First let’s clarify the objective by drawing a parallel with smart-cards. The point of using a smart-card for storing keys is to isolate the secret material from code running on the untrusted host machine. While host applications can instruct the card to use those keys, for example to sign or decrypt a message, it remains at arm’s length from the key itself. In a properly implemented design, raw key-bits are only accessible to the card and can not be extracted out of the card’s secure execution environment. In addition to simplifying key management by guaranteeing that only copy of the key exists at all times, it reduces exposure of the secret to malicious host applications which are prevented from making additional copies for future exploitation.

Most of this translates directly to the SGX context, except for how the boundary is drawn. SGX is not a a separate piece of hardware but a different execution mode of the CPU itself. The corresponding requirement can be rephrased as: manage keys such that raw keys are only accessible to a specific enclave, while presenting an “oracle” abstraction to other applications running on the untrusted commodity OS.

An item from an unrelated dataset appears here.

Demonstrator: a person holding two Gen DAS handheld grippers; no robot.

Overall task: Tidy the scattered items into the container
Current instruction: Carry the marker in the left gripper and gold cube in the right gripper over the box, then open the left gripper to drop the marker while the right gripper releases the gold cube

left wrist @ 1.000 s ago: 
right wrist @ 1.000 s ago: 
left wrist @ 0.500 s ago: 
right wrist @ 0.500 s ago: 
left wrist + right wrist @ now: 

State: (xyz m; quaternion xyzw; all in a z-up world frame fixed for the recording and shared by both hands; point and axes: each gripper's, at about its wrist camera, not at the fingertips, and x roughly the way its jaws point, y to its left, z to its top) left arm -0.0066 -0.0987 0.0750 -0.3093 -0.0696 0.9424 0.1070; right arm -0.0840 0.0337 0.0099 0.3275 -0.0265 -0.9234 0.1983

The idea of using a secure execution environment as a “virtual” cryptographic hardware is so common that one may expect to find an existing solution for this. Sure enough a quick search “PKCS11 SGX” turns up two open-source projects on Github. The first one appears to be a work-in-progress that is not quite functional at this time. The second one is more promising: called crypto-api-toolkit the project is under the official Intel umbrella at Github and features a full-fledged implementation of a cryptographic token as an enclave, addressable through a PKCS#11 interface. This property is crucial for interoperability since most applications on Linux are designed to access cryptographic hardware through a PKCS#11 interface. That long list includes OpenSSH (client and server), browsers (Firefox and Chrome) and VPN clients (the reference OpenVPN client as well openconnect which is compatible with Cisco VPN appliance.) This crypto-api-toolkit project turns out to check all the necessary box.


This PoC is based on an earlier version of the code-base which runs openssl inside the enclave. The latest version on Github has switched to SoftHSMv2 as the underlying engine. (In many ways that is is a more natural choice, considering SoftHSM itself aims to be a pure, portable simulation of a cryptographic token intended for execution on commodity CPUs.)

Looking closer at the code, there are a number of minor issues that prevent direct use of the module with common applications for manipulating tokens such as the OpenSC suite.

  • crypto-api-toolkit has some unusual requirements around object attributes, which are above and beyond what the PKCS#11 specification demands
  • While the enclave is running a full-featured version of openssl, the implementation restricts the available algorithms and parameters. For example it arbitrarily restricts elliptic-curve keys to a handful of curves, even though openssl recognizes a large collection of curves by OID.
  • A more significant compatibility issue lies in the management object attributes. The stock implementation does not support the expected way of exporting EC public-keys, namely by querying for a specific attribute on the public-key object.

After a few minor tweaks [minimal patch] to address these issues, SSH use-case works end-to-end, if not necessarily appease all PKCS#11 conformance subtleties.

Kicking the tires

First step is building and install the project. This creates all of the necessary shared libraries, including the signed enclave and installs them in the right location but does not yet create a virtual token. The easiest way to do that is to run the sample PKCS#11 application included with the project.


Initialize a virtual PKCS#11 token implemented in SGX


Now we can observe the existence of a new token and interrogate it. pkcs11-tool utility from the OpenSC suite comes in handy for this. For example we can query for supported algorithms, also known as “mechanisms” in PKCS#11 terminology:


New virtual token visible and advertising different algorithms.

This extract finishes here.